Find the line with "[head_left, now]" in the data below. Repeat it and every line after it up to the end, exactly, but drop the pictures.

START DATASET EXTRACT

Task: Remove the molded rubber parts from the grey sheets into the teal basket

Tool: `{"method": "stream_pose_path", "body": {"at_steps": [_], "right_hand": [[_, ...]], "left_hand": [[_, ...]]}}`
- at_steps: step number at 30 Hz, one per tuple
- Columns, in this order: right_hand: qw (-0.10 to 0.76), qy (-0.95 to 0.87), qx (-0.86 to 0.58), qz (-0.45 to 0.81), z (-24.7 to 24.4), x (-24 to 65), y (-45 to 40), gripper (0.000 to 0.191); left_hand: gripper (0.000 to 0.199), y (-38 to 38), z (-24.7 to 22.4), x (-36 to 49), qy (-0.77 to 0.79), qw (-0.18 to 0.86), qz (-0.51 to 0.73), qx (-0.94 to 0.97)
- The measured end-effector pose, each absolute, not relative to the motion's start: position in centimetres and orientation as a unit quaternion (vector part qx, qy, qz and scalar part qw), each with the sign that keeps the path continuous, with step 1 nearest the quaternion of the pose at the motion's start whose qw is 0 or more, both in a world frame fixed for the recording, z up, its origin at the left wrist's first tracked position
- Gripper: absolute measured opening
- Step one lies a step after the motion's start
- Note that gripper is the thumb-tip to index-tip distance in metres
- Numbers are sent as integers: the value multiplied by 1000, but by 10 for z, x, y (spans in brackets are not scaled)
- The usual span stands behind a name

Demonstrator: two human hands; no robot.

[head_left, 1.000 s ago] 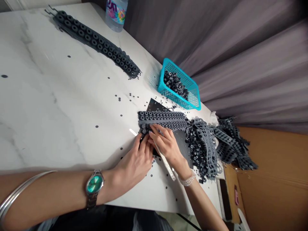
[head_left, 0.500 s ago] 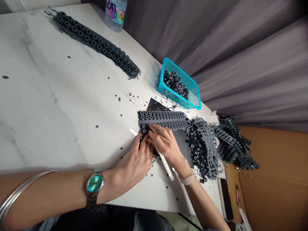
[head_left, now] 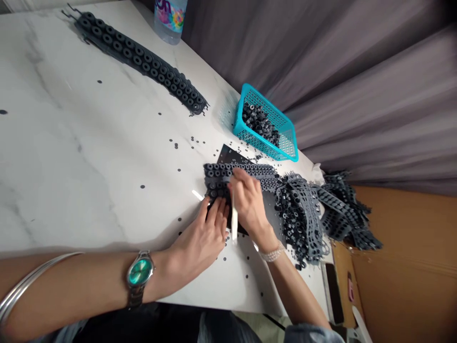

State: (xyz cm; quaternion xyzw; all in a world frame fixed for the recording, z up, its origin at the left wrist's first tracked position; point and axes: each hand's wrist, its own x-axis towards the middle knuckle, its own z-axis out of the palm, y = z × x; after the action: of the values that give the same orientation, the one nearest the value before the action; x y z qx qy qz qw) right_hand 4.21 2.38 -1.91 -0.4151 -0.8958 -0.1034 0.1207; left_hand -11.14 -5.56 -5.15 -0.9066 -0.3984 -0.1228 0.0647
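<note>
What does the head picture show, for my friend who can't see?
A right hand holding a white stick at a dark ringed strip, left hand beside it, on a white table. A blue basket holds small dark pieces.

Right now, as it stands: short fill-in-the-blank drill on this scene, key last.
The right hand holds a stick coloured ____.
The left arm wears a green-dialled ____.
Of the bottle and the basket, the one nearer the hands is the ____.
The basket contains small pieces that are ____ in shade, not pale.

White; watch; basket; dark.
</note>
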Motion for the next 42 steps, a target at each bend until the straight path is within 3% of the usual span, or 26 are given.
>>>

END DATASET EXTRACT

▶ EXPECTED ANSWER
[head_left, now] 

State: (xyz cm; quaternion xyzw; all in a world frame fixed for the recording, z up, its origin at the left wrist's first tracked position; point and axes: each hand's wrist, its own x-axis towards the middle knuckle, its own z-axis out of the palm, y = z × x; after the action: of the values that give the same orientation, the one nearest the value before the action; x y z qx qy qz qw) right_hand 4.21 2.38 -1.91 -0.4151 -0.8958 -0.1034 0.1207; left_hand -11.14 -5.56 -5.15 -0.9066 -0.3984 -0.1228 0.0647
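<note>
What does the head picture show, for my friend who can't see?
A right hand holding a white stick at a dark ringed strip, left hand beside it, on a white table. A blue basket holds small dark pieces.

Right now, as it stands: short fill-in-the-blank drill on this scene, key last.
The right hand holds a stick coloured ____.
The left arm wears a green-dialled ____.
Of the bottle and the basket, the one nearer the hands is the ____.
The basket contains small pieces that are ____ in shade, not pale.

White; watch; basket; dark.
</note>
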Motion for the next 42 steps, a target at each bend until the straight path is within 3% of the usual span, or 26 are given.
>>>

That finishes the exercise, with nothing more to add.